In either event, the question was out of the hands of ordinary people. Effectiveness of evangelization and invention of scientific wonders are not the matter of everyday life.
Chesterton’s and Belloc’s society characterized by widespread capital ownership, however, is definitely relevant both to individual life and what Aristotle called the bios politikos, “the life of the citizen in the state.” How each human person engages in the production of marketable goods and services involves both individual life and social life, individual good and the common good — and a modern economy in which production is largely the result of capital absolutely requires widespread ownership of that capital if ordinary people are to be full members of society.
And the problem? How widespread capital ownership can be accomplished without violating the natural law that underpins Catholic social teaching and that of all other natural religions and philosophies. And that means no redistribution, except as a temporary expedient in an emergency under the strict requirements of the principle of double effect.
Two assumptions therefore stood in the way of Chesterton and Belloc developing a viable means of implementing the Distributist State in a just, equitable, and financially feasible manner. These were, one, the belief that the only way to finance new capital formation is to cut consumption and accumulate the excess of income over consumption in the form of money savings.
Given the cost of even simple technology and small plots of arable land, this meant that even after a lifetime of austerity and saving very few people would be able to purchase capital, whether land, simple technology, or a small business. Nor would most people have the strength and energy left after a lifetime of toil and saving to make the endeavor financially viable.

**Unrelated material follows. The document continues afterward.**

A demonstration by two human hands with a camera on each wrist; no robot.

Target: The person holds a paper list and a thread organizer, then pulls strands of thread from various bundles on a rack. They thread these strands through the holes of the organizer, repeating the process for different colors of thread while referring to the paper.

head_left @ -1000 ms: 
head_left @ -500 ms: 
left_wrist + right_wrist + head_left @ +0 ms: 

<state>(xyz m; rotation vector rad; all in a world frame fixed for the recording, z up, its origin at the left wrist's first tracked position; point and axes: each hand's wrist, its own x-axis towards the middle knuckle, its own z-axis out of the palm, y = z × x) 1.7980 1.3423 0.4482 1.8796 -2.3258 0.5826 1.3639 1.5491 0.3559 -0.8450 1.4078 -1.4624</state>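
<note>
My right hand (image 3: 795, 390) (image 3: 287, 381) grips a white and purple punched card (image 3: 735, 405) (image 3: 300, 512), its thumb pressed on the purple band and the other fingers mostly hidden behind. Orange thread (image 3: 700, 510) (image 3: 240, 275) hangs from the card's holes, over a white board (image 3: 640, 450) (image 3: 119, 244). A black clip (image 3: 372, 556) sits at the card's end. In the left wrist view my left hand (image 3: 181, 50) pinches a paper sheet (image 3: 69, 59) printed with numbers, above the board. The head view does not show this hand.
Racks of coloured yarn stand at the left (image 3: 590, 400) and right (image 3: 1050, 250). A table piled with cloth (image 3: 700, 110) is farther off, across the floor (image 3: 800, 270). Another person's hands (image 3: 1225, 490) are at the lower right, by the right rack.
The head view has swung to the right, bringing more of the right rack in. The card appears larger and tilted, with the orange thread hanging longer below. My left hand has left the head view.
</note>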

Two, limiting the pool of capital available for widespread ownership to what is already owned by others means that, unless private property is abolished or redefined (and coercive redistribution abolishes private property), capital ownership will remain concentrated. Only an exceptional individual will voluntarily divest himself of wealth in any way that diminishes his own power. That is why the rich typically leave vast wealth to foundations that are then dependent on them instead of giving significant amounts directly to the poor.
As a result, both Chesterton and Belloc avoided giving any specific means by which the Distributist State could be implemented and maintained. As Belloc explained in An Essay on the Restoration of Property (1936), published the month following Chesterton’s death,
All reform depends upon some clear doctrine postulated and developed. No reform (it would seem) can hope to prosper which does not advance a programme covering all the field. I have not attempted to do so. . . . Now my reason for such slight dealing with such a major problem is that I believe it, to-day, insoluble by general means. The evil has gone so far that, though the preaching of a new doctrine is invaluable, the creation of new and effective immediate machinery is impossible. The restoration of Property must essentially be the product of a new mood, not of a new scheme. It must grow from seed planted in the breast. It is too late to reinfuse it by design. (Ibid., 10-11.)